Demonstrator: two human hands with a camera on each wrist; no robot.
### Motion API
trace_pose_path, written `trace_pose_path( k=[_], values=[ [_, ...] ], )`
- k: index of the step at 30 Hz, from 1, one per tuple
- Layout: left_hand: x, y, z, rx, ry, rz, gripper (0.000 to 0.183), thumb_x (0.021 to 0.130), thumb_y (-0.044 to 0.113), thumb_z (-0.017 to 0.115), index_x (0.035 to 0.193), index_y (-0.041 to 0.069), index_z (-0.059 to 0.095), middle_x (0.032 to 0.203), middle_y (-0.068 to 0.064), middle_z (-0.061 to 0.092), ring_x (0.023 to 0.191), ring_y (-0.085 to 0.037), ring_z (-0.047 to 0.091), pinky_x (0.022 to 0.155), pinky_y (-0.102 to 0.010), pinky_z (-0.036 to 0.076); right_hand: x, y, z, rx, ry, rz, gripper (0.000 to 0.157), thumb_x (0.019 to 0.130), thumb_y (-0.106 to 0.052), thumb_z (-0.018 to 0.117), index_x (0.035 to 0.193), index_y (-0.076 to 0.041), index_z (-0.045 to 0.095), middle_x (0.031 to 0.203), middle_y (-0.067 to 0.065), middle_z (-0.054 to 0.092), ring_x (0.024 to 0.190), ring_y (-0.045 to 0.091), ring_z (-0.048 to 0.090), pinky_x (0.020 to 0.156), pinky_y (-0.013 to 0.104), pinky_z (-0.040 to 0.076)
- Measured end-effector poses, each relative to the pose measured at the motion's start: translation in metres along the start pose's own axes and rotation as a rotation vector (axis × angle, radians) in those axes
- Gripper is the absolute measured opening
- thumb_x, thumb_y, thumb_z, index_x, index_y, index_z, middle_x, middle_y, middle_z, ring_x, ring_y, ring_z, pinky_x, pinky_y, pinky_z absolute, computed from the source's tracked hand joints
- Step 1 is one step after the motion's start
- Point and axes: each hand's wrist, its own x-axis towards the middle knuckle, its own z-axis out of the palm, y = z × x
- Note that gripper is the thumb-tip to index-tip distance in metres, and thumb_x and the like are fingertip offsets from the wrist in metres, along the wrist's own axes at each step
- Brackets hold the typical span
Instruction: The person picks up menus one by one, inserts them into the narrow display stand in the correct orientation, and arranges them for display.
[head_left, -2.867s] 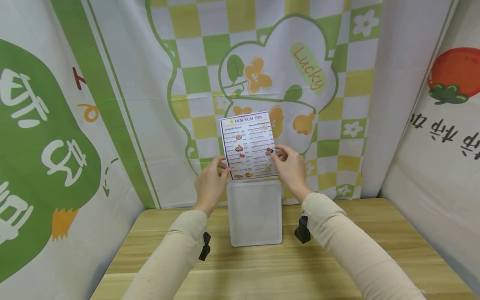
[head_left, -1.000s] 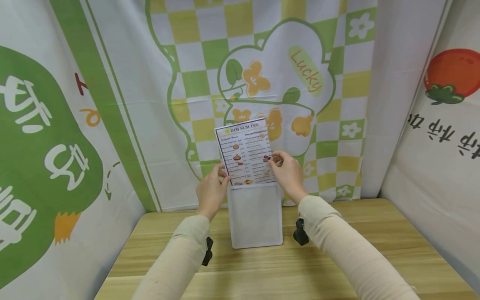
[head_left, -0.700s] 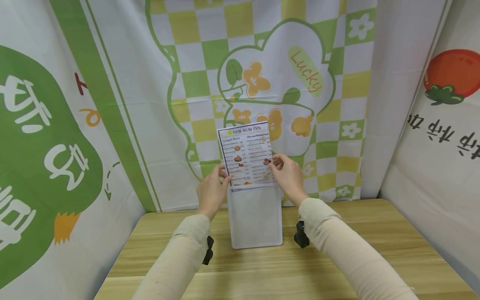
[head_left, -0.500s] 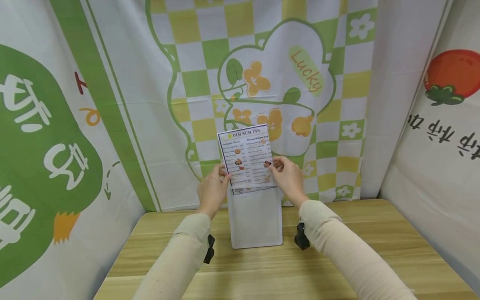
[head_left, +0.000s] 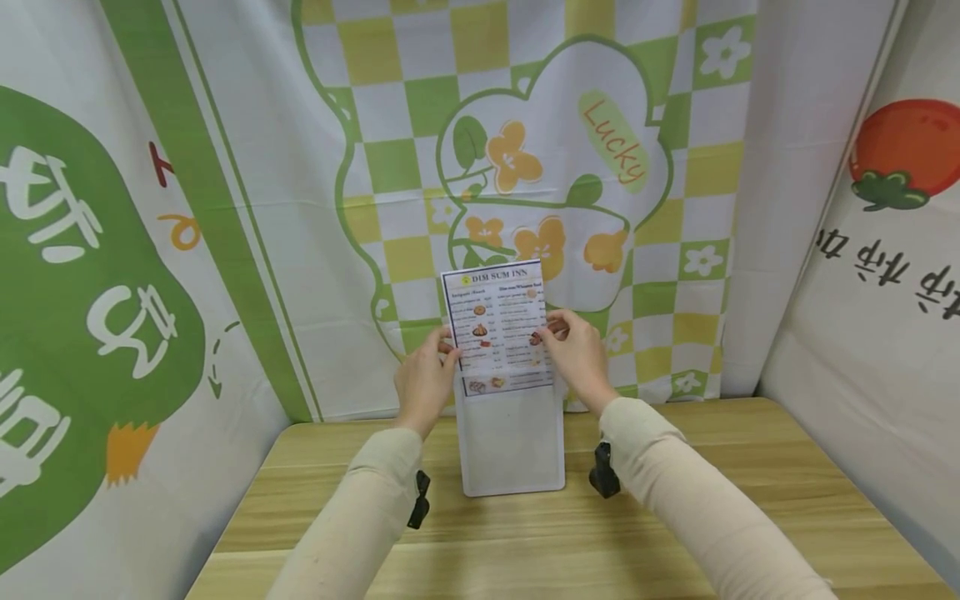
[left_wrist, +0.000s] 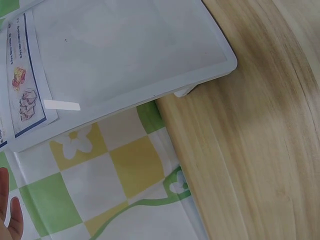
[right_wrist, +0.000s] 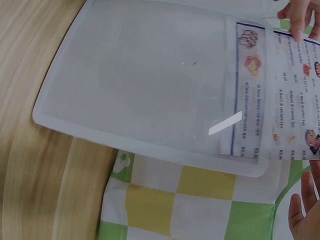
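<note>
A printed menu sheet (head_left: 498,321) headed "DIM SUM INN" stands partly inside a white-framed display stand (head_left: 512,450). In the right wrist view the sheet's lower strip (right_wrist: 247,100) lies behind the stand's clear front, while the rest sticks out past the top edge. The left hand (head_left: 425,377) pinches the sheet's left edge with thumb and fingers. Opposite it, the right hand (head_left: 581,357) pinches the right edge. Only some left-hand fingers (left_wrist: 14,220) show at the corner of the left wrist view.
The stand rests near the back of a wood-grain table (head_left: 337,483), with a small foot (left_wrist: 186,90) behind it. A green-and-yellow checked cloth (head_left: 397,158) hangs close behind. Printed cloth walls close in both sides. Black wrist cameras (head_left: 604,471) sit under the sleeves.
The menu sheet has come down from above the stand, straightened somewhat, and its lower strip has slid behind the clear front. Both hands keep their pinch and have lowered slightly.
</note>
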Motion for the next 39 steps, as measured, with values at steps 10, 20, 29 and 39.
trace_pose_path(
  k=[10,20,29,39],
  values=[
    [-0.002,-0.001,0.000,-0.005,-0.012,-0.015,0.035,0.097,0.026,0.066,0.129,0.015,0.061,0.105,0.001,0.074,0.065,-0.015,0.063,0.054,-0.029,0.039,-0.003,-0.002,-0.001,0.006,-0.001,-0.003,0.028,0.095,-0.021,0.068,0.119,-0.005,0.066,0.103,0.009,0.072,0.088,0.024,0.063,0.073,0.038,0.049],
    [0.005,0.006,-0.005,-0.054,-0.022,-0.034,0.036,0.097,0.027,0.065,0.131,0.017,0.060,0.109,0.001,0.073,0.074,-0.017,0.066,0.061,-0.033,0.043,-0.006,0.008,0.000,-0.006,0.012,0.002,0.028,0.094,-0.021,0.069,0.116,-0.003,0.067,0.101,0.011,0.072,0.088,0.025,0.064,0.074,0.040,0.049],
    [0.011,0.007,-0.004,-0.055,-0.010,-0.040,0.037,0.098,0.029,0.064,0.132,0.016,0.058,0.108,0.002,0.072,0.077,-0.016,0.067,0.063,-0.033,0.044,-0.004,0.010,0.000,-0.044,-0.029,-0.016,0.029,0.094,-0.021,0.069,0.118,-0.004,0.068,0.103,0.010,0.072,0.087,0.024,0.064,0.073,0.039,0.050],
    [0.008,0.006,-0.002,-0.052,-0.013,-0.029,0.038,0.097,0.027,0.066,0.132,0.017,0.058,0.107,0.001,0.072,0.071,-0.018,0.062,0.065,-0.034,0.042,0.001,0.002,-0.004,0.001,-0.044,-0.001,0.031,0.096,-0.022,0.067,0.121,-0.004,0.066,0.104,0.009,0.070,0.087,0.023,0.061,0.072,0.036,0.049]
  ],
)
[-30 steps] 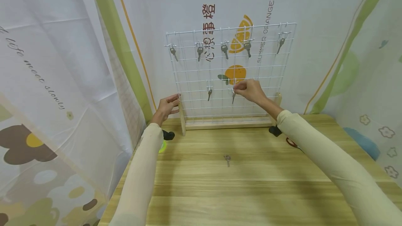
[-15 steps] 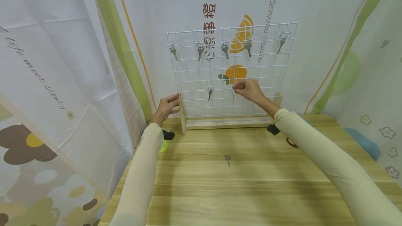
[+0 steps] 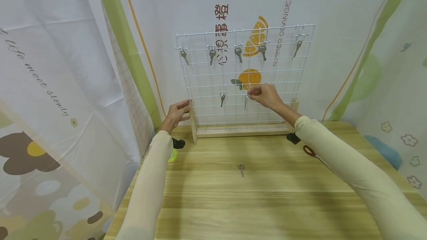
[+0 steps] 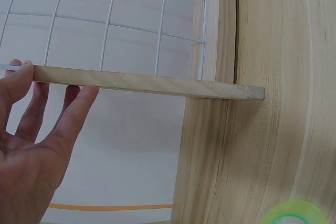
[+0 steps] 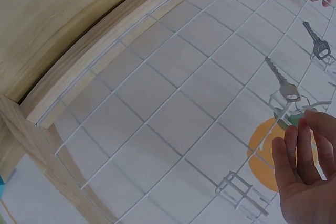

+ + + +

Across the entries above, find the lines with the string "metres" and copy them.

**Response to the exercise:**
- Measured end-effector poses, each relative to the pose measured at the motion's start: translation in metres along the start pose's own axes and rotation as a rotation vector (axis × angle, radians) in those axes
- Note that gripper is the thumb-tip to index-tip distance in metres, and thumb_x and the like are fingertip offsets from the wrist in metres, along the wrist's own axes at each step

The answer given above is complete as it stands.